** WHAT YOU HAVE TO DO **
Only some lines are wanted. Transcribe, exactly, the lines below from the line with "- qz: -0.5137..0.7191" up to and including the line with "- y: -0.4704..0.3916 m".

[Dataset items]

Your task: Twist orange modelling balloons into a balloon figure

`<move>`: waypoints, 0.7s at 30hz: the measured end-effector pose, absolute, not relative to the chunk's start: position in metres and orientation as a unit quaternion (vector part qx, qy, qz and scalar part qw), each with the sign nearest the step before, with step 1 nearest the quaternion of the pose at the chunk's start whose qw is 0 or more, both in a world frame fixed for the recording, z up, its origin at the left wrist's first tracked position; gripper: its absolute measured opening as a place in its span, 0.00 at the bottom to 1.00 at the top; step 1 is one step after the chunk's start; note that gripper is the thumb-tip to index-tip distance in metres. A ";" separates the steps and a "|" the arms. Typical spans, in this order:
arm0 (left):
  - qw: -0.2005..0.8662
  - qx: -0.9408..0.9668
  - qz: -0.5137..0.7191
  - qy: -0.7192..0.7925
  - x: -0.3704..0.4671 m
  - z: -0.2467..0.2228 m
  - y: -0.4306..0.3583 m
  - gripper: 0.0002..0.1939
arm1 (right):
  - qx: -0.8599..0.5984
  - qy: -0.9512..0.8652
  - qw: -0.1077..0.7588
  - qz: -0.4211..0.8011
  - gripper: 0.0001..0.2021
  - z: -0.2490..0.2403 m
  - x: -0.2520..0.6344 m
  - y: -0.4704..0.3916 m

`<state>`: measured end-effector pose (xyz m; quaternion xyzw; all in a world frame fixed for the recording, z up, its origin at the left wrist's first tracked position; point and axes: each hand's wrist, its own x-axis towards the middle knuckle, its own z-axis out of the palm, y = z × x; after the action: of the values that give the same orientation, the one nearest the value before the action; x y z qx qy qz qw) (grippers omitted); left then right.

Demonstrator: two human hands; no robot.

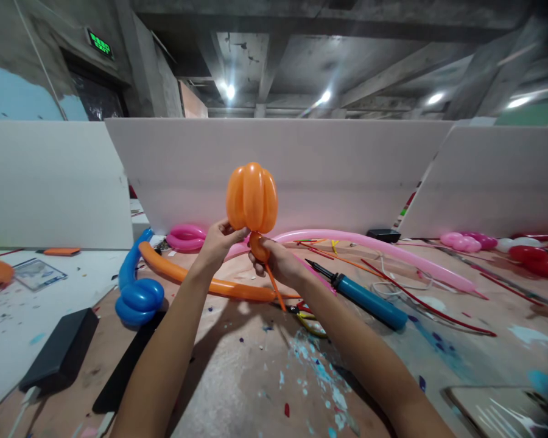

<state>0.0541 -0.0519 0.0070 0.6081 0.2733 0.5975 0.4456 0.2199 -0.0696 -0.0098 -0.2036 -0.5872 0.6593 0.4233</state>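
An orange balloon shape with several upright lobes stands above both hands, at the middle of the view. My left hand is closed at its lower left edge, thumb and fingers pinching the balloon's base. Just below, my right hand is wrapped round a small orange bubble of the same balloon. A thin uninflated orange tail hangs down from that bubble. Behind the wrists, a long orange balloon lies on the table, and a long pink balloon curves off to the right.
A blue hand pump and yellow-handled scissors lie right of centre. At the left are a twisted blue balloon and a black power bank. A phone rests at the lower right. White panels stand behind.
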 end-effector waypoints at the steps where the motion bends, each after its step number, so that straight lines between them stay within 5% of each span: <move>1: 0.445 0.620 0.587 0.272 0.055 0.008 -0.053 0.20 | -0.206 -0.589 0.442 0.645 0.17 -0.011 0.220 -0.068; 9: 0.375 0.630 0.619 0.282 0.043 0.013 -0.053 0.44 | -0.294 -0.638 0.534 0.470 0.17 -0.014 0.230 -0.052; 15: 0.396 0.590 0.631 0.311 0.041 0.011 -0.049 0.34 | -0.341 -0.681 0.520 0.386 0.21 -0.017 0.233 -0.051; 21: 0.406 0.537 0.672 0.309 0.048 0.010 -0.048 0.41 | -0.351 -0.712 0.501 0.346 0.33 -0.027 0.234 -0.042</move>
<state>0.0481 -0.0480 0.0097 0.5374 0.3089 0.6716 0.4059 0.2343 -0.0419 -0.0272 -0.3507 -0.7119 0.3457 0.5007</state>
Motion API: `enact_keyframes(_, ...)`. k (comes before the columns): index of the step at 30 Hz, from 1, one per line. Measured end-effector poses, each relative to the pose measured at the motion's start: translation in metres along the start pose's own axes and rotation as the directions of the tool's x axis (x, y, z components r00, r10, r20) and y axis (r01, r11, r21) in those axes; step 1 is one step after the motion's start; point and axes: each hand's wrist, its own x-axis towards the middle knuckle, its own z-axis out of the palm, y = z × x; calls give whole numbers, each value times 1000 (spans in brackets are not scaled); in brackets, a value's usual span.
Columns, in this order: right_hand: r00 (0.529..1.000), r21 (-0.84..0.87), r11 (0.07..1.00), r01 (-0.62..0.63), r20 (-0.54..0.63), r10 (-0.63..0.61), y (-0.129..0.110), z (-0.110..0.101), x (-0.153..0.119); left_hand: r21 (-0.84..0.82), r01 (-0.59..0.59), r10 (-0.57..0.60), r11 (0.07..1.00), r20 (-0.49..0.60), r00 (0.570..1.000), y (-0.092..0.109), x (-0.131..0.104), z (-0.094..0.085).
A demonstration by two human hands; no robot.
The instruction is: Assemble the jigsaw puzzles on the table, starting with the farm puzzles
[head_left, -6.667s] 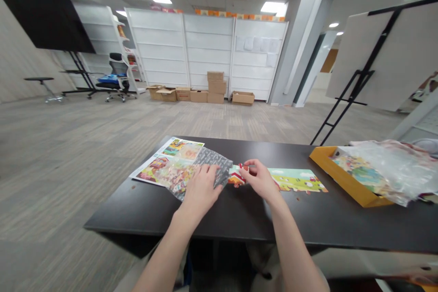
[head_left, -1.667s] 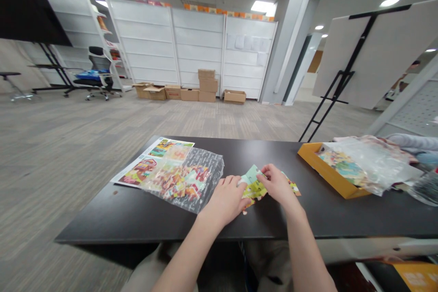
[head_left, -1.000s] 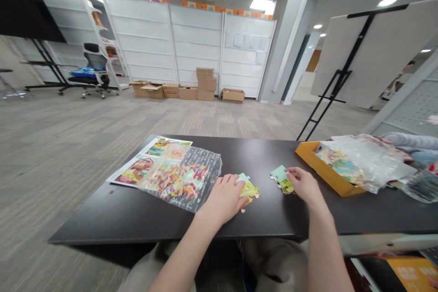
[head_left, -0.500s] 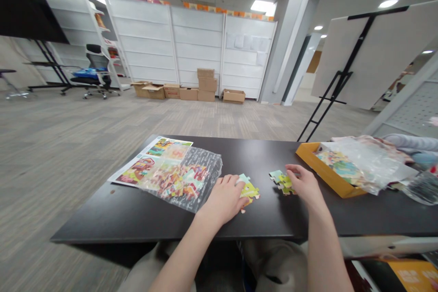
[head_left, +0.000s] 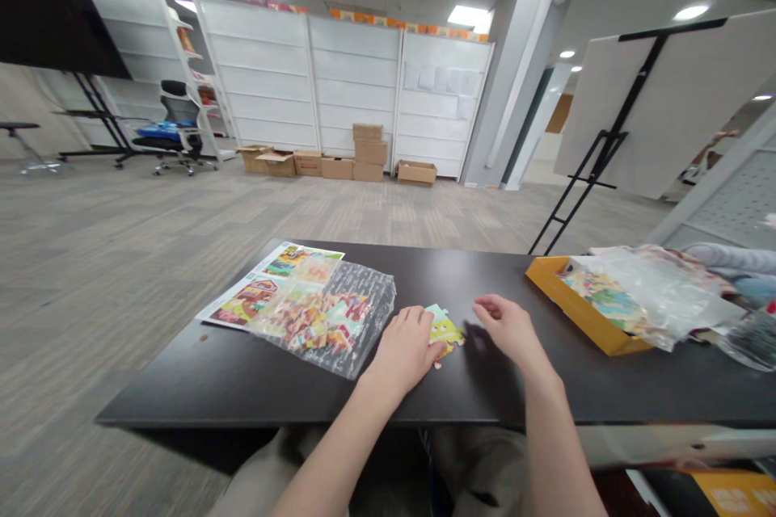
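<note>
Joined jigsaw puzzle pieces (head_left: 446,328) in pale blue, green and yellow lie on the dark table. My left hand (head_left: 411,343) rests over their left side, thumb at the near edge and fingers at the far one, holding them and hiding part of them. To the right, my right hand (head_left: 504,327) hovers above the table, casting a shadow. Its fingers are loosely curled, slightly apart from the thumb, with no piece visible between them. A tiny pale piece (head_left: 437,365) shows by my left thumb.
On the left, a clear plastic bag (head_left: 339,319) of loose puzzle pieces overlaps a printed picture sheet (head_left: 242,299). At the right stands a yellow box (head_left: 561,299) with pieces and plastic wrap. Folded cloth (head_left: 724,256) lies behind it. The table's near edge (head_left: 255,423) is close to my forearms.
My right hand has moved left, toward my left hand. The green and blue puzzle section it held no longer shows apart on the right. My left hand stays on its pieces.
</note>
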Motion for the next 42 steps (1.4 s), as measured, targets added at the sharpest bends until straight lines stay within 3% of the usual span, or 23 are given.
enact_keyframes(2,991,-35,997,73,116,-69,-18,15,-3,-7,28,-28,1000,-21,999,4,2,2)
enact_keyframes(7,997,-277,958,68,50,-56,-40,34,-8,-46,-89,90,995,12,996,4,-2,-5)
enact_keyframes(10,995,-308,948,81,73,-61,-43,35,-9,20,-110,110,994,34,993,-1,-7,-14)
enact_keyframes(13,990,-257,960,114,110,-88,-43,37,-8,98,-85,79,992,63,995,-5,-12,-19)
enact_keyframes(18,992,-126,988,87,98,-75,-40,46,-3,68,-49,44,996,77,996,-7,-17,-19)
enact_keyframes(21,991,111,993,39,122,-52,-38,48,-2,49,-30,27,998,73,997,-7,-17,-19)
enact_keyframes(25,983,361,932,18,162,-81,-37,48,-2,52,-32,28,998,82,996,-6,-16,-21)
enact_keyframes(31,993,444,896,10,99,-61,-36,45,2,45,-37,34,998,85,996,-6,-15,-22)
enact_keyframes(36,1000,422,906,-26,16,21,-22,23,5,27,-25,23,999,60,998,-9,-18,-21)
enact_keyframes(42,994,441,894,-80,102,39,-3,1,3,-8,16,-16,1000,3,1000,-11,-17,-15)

** WRITTEN ANSWER **
  - qz: -0.5137..0.7191
  - qy: -0.7192..0.7925
  - x: -0.3704..0.4671 m
  - z: -0.2467..0.2228 m
  - y: -0.4306..0.3583 m
  - gripper: 0.0002..0.1939
arm1 (right):
  - qx: -0.8599..0.5984
  - qy: -0.9512..0.8652
  - qw: -0.1077..0.7588
  - qz: -0.4211..0.8011
  - gripper: 0.0001..0.2021
  - z: -0.2490..0.2403 m
  - x: -0.2520..0.6344 m
  - y: -0.4704..0.3916 m

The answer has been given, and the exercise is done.